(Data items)
· · ·

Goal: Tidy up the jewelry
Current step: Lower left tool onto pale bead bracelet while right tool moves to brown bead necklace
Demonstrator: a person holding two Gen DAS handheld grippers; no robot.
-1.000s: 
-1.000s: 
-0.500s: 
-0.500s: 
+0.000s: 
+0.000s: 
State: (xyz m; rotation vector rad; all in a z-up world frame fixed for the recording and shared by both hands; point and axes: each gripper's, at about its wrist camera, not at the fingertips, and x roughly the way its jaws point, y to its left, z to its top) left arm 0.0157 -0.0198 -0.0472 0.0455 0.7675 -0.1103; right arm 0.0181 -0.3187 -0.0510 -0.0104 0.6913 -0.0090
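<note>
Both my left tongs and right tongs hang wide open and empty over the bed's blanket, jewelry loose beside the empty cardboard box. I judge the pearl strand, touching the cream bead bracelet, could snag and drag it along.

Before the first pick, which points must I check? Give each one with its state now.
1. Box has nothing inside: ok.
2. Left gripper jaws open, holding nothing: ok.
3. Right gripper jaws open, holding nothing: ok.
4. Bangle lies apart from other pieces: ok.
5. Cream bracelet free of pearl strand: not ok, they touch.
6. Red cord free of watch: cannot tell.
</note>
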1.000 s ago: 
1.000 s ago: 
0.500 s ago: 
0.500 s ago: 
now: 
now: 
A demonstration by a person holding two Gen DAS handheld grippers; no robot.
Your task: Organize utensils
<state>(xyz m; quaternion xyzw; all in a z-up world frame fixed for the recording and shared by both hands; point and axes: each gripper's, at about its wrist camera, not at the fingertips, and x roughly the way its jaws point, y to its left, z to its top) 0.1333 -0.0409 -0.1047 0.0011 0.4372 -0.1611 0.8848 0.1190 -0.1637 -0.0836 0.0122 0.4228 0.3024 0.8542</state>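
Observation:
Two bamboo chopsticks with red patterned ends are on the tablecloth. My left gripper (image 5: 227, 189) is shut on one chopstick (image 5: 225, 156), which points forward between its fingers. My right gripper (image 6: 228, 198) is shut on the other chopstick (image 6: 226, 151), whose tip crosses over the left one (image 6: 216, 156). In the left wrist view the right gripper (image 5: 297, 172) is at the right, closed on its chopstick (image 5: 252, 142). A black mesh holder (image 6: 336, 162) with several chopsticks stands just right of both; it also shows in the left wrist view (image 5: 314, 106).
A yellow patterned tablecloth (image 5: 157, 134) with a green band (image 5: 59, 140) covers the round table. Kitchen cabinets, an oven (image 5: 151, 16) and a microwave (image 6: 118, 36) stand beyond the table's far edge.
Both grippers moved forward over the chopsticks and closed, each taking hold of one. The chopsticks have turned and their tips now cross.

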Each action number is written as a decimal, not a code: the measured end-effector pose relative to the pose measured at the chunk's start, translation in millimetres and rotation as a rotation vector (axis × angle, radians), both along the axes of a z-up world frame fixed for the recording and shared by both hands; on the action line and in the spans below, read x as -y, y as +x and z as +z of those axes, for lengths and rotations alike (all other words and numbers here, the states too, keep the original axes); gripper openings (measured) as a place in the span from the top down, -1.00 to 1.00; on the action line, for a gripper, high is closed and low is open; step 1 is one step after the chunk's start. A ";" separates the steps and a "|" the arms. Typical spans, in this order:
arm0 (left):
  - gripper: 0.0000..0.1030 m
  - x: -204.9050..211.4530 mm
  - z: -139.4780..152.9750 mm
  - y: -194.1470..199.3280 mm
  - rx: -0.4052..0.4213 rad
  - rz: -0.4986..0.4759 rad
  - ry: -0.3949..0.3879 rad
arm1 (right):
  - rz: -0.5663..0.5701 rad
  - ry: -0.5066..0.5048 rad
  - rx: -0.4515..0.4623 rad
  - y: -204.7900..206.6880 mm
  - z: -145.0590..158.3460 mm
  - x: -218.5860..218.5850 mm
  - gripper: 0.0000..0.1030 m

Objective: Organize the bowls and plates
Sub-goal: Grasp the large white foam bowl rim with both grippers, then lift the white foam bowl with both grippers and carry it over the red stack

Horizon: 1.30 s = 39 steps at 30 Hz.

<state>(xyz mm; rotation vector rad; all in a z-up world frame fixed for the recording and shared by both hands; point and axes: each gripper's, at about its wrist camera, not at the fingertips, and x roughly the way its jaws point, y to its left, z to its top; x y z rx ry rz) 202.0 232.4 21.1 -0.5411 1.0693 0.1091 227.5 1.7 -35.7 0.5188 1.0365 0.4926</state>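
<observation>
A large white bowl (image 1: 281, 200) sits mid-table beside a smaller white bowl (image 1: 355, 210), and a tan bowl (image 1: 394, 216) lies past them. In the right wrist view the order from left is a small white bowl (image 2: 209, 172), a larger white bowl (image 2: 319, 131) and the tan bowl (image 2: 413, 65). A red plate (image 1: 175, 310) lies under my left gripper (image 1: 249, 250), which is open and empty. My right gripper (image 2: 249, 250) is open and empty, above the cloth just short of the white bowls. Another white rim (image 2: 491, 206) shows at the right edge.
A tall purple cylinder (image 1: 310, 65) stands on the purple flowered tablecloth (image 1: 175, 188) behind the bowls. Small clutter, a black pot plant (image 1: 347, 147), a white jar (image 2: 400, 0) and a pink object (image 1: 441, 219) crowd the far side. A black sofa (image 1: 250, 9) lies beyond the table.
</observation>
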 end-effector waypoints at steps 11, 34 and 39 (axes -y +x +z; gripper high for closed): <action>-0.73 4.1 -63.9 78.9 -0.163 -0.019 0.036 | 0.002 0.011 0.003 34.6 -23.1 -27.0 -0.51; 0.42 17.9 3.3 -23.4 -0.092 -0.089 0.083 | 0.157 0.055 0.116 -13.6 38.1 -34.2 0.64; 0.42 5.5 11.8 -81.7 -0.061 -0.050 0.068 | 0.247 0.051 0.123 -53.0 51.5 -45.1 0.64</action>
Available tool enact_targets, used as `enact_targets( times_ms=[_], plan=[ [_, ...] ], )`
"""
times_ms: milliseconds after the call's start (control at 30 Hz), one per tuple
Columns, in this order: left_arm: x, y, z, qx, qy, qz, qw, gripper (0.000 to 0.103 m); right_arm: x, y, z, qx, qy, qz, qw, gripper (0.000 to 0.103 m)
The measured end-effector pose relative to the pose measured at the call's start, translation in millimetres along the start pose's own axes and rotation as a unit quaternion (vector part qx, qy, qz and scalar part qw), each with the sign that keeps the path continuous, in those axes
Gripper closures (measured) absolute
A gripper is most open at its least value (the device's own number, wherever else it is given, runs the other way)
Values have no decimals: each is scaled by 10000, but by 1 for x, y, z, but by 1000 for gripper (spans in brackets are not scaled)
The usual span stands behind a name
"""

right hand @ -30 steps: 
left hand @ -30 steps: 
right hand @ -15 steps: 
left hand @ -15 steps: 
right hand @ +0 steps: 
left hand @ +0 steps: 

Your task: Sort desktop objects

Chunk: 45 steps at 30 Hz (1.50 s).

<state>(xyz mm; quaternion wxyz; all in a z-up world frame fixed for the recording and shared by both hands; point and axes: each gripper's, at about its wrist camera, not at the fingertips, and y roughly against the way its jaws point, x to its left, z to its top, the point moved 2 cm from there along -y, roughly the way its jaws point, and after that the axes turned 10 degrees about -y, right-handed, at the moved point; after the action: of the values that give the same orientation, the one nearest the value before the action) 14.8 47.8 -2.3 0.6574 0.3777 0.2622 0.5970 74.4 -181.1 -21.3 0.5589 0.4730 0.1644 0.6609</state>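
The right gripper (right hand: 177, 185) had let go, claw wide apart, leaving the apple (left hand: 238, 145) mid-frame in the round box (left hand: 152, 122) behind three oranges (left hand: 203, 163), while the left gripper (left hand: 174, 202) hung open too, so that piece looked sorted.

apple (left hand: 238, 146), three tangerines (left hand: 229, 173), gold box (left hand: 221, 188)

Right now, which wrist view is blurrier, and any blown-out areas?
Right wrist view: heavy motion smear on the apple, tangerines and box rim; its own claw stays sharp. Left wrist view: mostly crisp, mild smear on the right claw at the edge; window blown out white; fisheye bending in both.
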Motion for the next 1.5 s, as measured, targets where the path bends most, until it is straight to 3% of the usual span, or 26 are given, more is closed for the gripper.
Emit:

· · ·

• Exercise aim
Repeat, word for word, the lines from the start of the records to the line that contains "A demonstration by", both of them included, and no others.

• Response below
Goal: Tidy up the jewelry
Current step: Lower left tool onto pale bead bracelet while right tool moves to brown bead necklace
Demonstrator: a person holding two Gen DAS handheld grippers; no robot.
-1.000s: 
-1.000s: 
-0.500s: 
-0.500s: 
+0.000s: 
+0.000s: 
State: (xyz m; rotation vector rad; all in a z-up world frame fixed for the recording and shared by both hands; point and axes: each gripper's, at about its wrist camera, not at the fingertips, and x roughly the way its jaws point, y to its left, z to its top) left arm 0.0157 -0.0198 -0.0472 0.0455 0.7675 -0.1103; right arm 0.0181 -0.3187 -0.0510 -0.0104 0.6913 -0.0090
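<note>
Both my left tongs and right tongs hang wide open and empty over the bed's blanket, jewelry loose beside the empty cardboard box. I judge the pearl strand, touching the cream bead bracelet, could snag and drag it along.

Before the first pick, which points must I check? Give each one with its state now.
1. Box has nothing inside: ok.
2. Left gripper jaws open, holding nothing: ok.
3. Right gripper jaws open, holding nothing: ok.
4. Bangle lies apart from other pieces: ok.
5. Cream bracelet free of pearl strand: not ok, they touch.
6. Red cord free of watch: cannot tell.
</note>
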1.000 s ago: 
1.000 s ago: 
0.500 s ago: 
0.500 s ago: 
now: 
now: 
A demonstration by a person holding two Gen DAS handheld grippers; no robot.

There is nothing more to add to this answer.